=== Begin Enclosure ===

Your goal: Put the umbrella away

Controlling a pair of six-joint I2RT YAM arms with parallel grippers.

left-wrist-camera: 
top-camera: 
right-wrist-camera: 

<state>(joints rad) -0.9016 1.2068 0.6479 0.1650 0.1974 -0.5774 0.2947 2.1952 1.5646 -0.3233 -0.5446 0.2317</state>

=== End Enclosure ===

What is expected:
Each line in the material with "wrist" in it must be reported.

Response area:
left-wrist-camera: 
right-wrist-camera: 

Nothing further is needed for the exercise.